By Tom Bissett
In my previous post, I discussed some of the lessons I learned while working with clients. But human rights work isn’t just about providing a service for the protection of one’s clients or, more generally, for the direct beneficiaries of one’s work. As human rights workers, we are often asked to work within a rigid framework, to uphold the rules, norms, and procedures of one particular office or institution. This reality can be challenging. After all, one’s institutional duties can sometimes chafe against one’s sense of responsibility to one’s client.
This summer I worked as a Gladue writer. Both throughout my training and as I started to write reports, I was struck by the duality of the role.
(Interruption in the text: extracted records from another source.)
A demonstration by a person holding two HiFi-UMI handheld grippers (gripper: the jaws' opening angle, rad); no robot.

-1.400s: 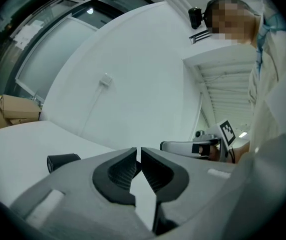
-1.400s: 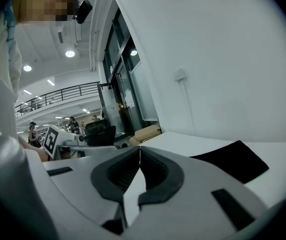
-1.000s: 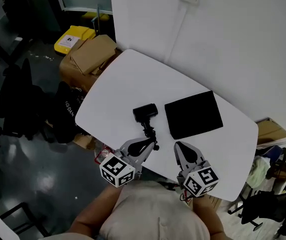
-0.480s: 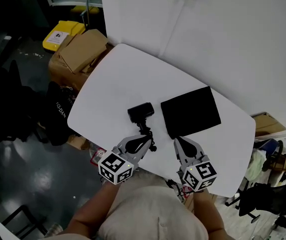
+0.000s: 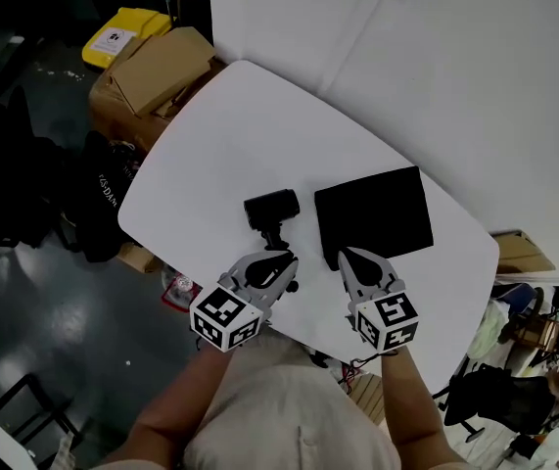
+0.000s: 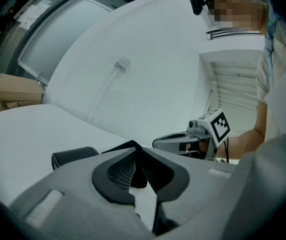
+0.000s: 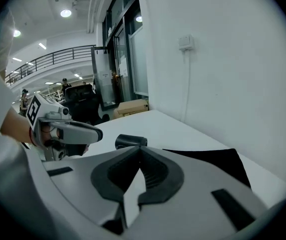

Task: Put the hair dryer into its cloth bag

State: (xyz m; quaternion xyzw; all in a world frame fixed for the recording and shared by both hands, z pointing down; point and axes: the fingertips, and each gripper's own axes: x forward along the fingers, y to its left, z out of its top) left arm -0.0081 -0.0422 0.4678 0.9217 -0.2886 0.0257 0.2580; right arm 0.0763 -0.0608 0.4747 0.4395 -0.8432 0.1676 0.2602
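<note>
Black on white: the hair dryer (image 5: 271, 211) lies on the pale surface (image 5: 222, 140), barrel away from the person, handle pointing back toward the left tongs (image 5: 284, 260); those jaws are pressed together with nothing between them, their tip just at the handle's near end; just right of the dryer, apart from it, lies the flat black cloth bag (image 5: 375, 216); the right tongs (image 5: 347, 256) are likewise closed and empty, tip by the bag's near left corner; cardboard boxes (image 5: 157, 74) sit beyond the surface's far left edge.
</note>
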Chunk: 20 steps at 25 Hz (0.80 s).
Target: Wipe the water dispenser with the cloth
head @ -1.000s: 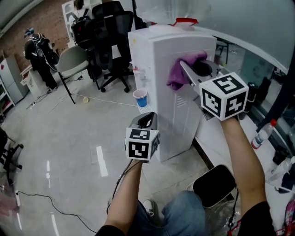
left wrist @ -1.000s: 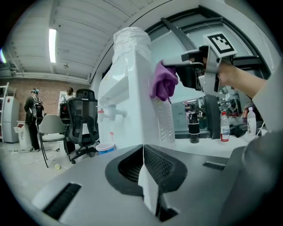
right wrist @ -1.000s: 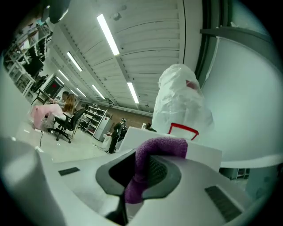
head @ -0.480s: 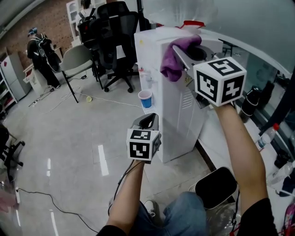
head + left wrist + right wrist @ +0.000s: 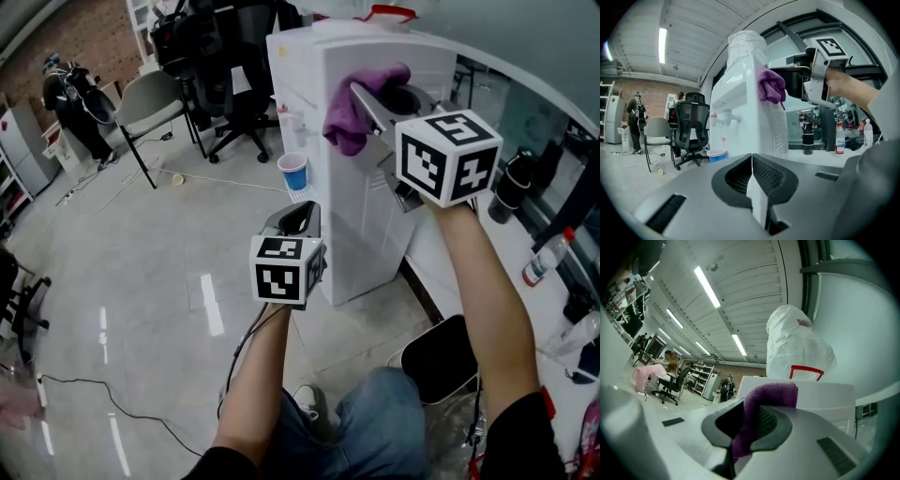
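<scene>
Cloth (image 5: 769,397) clamped between right tongs (image 5: 750,423)

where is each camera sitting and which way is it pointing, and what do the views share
Head view: on the person's head, looking steeply down at the water dispenser; shows both arms, the left tool and the right tool.
Left gripper view: on the left tool, low, looking along its shut jaws up the dispenser's side; the person's right hand shows.
Right gripper view: on the right tool, looking across the dispenser's top at the bagged bottle, jaws shut on the purple cloth.
Shared: all three show cloth and dispenser.
</scene>
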### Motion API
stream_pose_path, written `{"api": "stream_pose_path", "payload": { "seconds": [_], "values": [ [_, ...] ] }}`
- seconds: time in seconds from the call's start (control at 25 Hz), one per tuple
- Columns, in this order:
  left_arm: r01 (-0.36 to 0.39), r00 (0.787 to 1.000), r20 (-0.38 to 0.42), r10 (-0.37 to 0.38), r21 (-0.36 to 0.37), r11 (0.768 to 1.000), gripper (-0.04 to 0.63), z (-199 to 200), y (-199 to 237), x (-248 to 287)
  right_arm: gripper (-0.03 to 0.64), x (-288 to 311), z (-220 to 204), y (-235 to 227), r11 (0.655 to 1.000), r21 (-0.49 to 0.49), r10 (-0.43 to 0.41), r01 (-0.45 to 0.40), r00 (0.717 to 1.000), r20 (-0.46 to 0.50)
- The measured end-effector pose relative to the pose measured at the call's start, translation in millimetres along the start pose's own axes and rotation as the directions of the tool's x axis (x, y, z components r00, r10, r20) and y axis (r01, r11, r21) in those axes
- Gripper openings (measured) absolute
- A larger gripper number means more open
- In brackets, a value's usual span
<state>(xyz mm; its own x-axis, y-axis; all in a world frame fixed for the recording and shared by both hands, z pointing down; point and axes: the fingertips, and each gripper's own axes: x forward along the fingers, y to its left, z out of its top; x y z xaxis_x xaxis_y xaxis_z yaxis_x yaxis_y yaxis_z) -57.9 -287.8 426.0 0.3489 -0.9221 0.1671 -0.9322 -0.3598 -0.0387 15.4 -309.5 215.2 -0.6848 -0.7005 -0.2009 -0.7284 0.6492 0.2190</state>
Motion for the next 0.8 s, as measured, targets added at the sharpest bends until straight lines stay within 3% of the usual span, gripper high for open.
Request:
{"api": "stream_pose_path", "payload": {
  "seconds": [0.8],
  "values": [
    [-0.001,1.0,-0.019,0.001,0.012,1.0,0.028,-13.1,4.1,2.1,0.04,-26.9,-154.7,25.3,0.979,0.194,-0.03,0.055,0.991,-0.13]
  ]
}}
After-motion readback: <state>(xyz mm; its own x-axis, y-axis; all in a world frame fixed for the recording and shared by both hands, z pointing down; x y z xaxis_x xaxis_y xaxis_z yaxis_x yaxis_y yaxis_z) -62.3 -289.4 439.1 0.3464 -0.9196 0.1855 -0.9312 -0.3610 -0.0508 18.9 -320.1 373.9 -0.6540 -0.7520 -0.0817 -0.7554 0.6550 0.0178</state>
In principle, Gladue writers work for the courts, ensuring that judges receive the information necessary for them to properly apply the rules on sentencing outlined in the Criminal Code. But Gladue writers also work for their clients, at least in two respects. Firstly, writers have a legal duty to ensure that their client’s rights as ‘Aboriginal offenders’ are protected. Secondly, writers have a duty to work in their clients’ best interests. In contrast to the first, this latter duty is not clearly articulated in the jurisprudence. Such a duty might therefore be better characterized as a moral or professional duty, rather than a legal duty.
As both a servant of the courts and a client, Gladue writers must fulfil two roles that may sometimes pull in different directions. It can be easy, for example, for Gladue writers to place too great an emphasis on defending their client’s interests and to therefore veer away from the standards of impartiality. Indeed, in a recent study, 8% of judges indicated they had received Gladue reports that lacked balance, and 9% noted that they had received reports that engaged in advocacy. As one judge noted, “Often the Gladue reports read more as an advocacy tool than an unbiased assessment.”
On one hand, I understand the cause of their concern. For the criminal justice system to function even minimally, it is vital that the courts be impartial and seen to be so. On the other, I appreciate the pressure that Gladue writers feel to defend their client’s interests, even to the point of advocating on their behalf. After all, writers are confronted with clients who have been systematically denied access to basic social services including healthcare, schooling, housing, and so on. Relatedly, writers are often confronted with clients who do not enjoy any effective right to adequate representation. From this perspective, the tendency for Gladue writers to try and compensate for these shortcomings and to advocate on their client’s behalf is understandable.
My sense is that the challenge of divided loyalties, if it can be so called, is not unique to Gladue writing but is prevalent (perhaps ubiquitous) in the field of human rights. And, for my part, I can’t offer a tidy solution to such a problem. Working in the field of human rights, I think, probably requires that we learn for ourselves how best to navigate such challenges.